ACTIVITY: At the line containing "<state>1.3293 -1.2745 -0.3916", begin retyping, and continue word for word until the records below run out.

(Data records)
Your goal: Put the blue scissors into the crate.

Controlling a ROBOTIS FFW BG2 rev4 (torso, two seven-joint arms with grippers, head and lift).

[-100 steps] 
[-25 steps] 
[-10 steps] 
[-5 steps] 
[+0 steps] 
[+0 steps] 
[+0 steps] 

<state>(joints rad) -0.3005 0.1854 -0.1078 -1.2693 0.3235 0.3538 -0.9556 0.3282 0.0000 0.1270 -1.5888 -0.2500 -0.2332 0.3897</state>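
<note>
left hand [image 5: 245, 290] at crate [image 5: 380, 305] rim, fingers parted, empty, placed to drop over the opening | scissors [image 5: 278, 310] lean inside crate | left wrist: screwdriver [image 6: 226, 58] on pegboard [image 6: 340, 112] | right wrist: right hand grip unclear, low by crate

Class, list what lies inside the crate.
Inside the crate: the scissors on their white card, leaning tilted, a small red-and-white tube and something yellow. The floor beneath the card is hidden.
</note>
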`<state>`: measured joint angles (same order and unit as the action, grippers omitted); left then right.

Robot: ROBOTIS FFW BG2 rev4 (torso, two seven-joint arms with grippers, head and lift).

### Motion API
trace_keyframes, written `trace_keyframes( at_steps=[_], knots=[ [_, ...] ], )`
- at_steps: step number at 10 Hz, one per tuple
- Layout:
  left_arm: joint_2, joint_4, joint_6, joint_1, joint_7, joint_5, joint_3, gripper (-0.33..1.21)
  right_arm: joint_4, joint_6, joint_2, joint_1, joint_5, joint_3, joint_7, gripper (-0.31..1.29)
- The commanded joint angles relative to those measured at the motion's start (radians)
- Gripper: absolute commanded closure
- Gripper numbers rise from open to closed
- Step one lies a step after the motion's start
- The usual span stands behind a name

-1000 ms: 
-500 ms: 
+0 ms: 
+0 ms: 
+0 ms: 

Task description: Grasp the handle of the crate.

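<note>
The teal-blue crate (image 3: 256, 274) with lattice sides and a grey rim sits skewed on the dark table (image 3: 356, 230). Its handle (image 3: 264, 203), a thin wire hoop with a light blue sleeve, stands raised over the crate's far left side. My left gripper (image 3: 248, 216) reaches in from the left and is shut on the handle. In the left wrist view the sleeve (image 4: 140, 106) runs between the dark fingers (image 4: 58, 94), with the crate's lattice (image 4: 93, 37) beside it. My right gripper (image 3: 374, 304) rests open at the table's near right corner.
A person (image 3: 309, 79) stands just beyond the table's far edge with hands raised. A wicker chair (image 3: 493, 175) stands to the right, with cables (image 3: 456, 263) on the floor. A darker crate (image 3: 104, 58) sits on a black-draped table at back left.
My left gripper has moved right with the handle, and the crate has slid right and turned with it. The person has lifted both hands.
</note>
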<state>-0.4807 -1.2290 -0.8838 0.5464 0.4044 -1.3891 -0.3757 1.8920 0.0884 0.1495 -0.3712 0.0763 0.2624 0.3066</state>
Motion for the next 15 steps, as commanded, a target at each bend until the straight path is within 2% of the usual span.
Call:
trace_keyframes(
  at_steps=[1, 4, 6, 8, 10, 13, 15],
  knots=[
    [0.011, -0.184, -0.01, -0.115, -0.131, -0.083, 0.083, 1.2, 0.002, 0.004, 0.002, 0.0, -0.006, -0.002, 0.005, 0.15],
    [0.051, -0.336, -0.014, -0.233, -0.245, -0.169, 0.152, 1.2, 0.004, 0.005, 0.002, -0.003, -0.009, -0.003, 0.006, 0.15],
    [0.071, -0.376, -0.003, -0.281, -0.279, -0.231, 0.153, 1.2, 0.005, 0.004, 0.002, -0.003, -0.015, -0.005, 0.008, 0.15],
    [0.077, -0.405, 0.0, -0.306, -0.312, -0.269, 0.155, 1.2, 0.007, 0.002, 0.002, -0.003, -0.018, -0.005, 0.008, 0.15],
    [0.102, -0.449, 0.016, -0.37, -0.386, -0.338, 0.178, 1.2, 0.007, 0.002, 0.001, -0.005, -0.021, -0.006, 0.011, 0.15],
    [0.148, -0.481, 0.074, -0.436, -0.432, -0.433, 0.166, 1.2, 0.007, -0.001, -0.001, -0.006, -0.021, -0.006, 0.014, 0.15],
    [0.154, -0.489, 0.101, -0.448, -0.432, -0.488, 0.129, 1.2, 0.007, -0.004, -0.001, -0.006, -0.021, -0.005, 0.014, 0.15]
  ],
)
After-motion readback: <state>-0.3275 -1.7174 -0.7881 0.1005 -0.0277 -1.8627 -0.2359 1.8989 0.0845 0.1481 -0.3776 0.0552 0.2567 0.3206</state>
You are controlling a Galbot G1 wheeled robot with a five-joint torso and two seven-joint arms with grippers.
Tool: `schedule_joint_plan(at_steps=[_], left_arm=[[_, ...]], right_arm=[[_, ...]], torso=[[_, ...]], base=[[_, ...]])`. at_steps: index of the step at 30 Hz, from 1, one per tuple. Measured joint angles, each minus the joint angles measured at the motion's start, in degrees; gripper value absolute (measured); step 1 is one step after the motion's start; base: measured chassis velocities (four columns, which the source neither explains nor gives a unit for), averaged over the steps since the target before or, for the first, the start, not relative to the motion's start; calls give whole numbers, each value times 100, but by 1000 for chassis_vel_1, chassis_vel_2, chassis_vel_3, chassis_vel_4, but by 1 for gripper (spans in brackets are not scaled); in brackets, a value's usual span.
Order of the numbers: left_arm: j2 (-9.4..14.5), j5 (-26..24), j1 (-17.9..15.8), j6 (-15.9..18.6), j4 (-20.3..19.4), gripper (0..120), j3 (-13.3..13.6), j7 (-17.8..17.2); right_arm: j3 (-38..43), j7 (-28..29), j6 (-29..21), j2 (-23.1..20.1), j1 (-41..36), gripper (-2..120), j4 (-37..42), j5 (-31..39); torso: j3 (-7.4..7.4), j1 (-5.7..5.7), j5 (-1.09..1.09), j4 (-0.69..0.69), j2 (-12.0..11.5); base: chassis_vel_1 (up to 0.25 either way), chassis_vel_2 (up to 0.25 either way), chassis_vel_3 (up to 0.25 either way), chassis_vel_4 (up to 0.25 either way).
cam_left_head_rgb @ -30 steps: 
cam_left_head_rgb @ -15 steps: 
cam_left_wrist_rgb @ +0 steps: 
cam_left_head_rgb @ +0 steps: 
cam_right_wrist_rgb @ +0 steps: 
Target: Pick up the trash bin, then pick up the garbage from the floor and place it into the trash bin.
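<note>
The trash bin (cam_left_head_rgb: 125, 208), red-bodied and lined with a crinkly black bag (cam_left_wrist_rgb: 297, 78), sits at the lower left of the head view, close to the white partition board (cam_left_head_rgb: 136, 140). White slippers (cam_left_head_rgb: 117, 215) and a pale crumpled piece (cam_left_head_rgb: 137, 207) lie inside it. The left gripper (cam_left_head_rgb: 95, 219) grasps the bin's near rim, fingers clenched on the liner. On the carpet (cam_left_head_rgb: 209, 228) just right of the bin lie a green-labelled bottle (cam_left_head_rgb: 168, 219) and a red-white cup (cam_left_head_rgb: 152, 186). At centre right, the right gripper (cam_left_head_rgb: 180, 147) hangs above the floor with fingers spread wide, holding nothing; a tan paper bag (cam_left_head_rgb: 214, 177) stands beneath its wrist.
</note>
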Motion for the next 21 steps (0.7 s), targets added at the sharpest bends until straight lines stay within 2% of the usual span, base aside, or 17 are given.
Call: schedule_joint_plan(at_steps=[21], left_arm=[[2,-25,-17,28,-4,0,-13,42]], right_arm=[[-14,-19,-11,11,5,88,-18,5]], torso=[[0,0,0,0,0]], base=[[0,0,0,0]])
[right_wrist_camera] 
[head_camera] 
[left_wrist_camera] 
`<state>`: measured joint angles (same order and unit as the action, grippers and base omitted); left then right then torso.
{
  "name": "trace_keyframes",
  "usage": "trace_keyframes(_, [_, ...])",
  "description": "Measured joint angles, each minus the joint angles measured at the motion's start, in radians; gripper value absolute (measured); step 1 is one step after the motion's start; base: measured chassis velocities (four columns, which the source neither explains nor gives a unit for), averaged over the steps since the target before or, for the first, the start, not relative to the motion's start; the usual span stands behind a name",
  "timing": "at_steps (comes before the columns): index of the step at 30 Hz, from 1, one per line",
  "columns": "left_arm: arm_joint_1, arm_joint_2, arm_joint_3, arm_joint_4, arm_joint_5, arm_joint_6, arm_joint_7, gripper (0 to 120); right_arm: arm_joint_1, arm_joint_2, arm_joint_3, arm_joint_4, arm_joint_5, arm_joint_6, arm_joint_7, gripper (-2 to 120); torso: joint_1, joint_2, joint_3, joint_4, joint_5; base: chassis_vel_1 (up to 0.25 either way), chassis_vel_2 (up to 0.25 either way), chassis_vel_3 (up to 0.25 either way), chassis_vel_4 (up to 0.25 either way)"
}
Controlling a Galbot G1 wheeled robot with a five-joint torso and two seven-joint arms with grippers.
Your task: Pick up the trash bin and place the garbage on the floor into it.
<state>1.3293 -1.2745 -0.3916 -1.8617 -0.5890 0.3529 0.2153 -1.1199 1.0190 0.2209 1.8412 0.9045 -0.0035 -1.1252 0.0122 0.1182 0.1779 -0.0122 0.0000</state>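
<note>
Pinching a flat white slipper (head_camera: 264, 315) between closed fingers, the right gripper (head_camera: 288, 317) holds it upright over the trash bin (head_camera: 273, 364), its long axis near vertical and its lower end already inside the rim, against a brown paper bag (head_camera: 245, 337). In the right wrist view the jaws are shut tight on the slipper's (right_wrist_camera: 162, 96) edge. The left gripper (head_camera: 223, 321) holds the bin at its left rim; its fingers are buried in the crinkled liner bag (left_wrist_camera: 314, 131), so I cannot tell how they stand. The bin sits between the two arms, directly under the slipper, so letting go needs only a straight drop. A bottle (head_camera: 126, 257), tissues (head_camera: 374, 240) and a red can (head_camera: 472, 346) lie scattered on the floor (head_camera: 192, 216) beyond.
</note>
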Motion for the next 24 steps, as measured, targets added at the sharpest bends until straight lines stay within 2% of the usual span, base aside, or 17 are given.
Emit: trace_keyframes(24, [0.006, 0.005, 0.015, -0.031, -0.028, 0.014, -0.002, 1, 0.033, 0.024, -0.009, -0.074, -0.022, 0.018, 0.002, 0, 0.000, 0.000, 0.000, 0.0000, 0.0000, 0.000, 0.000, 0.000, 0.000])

THE COMPLETED TASK:
<state>1.3293 -1.2745 -0.3916 -1.8617 -0.5890 0.3529 0.2153 -1.1199 1.0190 0.2209 1.8412 0.9045 -0.0035 -1.1252 0.0122 0.1182 0.1779 -0.0122 0.0000</state>
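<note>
Pinching a flat white slipper (head_camera: 264, 315) between closed fingers, the right gripper (head_camera: 288, 317) holds it upright over the trash bin (head_camera: 273, 364), its long axis near vertical and its lower end already inside the rim, against a brown paper bag (head_camera: 245, 337). In the right wrist view the jaws are shut tight on the slipper's (right_wrist_camera: 162, 96) edge. The left gripper (head_camera: 223, 321) holds the bin at its left rim; its fingers are buried in the crinkled liner bag (left_wrist_camera: 314, 131), so I cannot tell how they stand. The bin sits between the two arms, directly under the slipper, so letting go needs only a straight drop. A bottle (head_camera: 126, 257), tissues (head_camera: 374, 240) and a red can (head_camera: 472, 346) lie scattered on the floor (head_camera: 192, 216) beyond.
</note>
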Motion for the next 24 steps, as measured, targets added at the sharpest bends until straight lines stay within 2% of the usual span, base aside, or 17 are given.
Emit: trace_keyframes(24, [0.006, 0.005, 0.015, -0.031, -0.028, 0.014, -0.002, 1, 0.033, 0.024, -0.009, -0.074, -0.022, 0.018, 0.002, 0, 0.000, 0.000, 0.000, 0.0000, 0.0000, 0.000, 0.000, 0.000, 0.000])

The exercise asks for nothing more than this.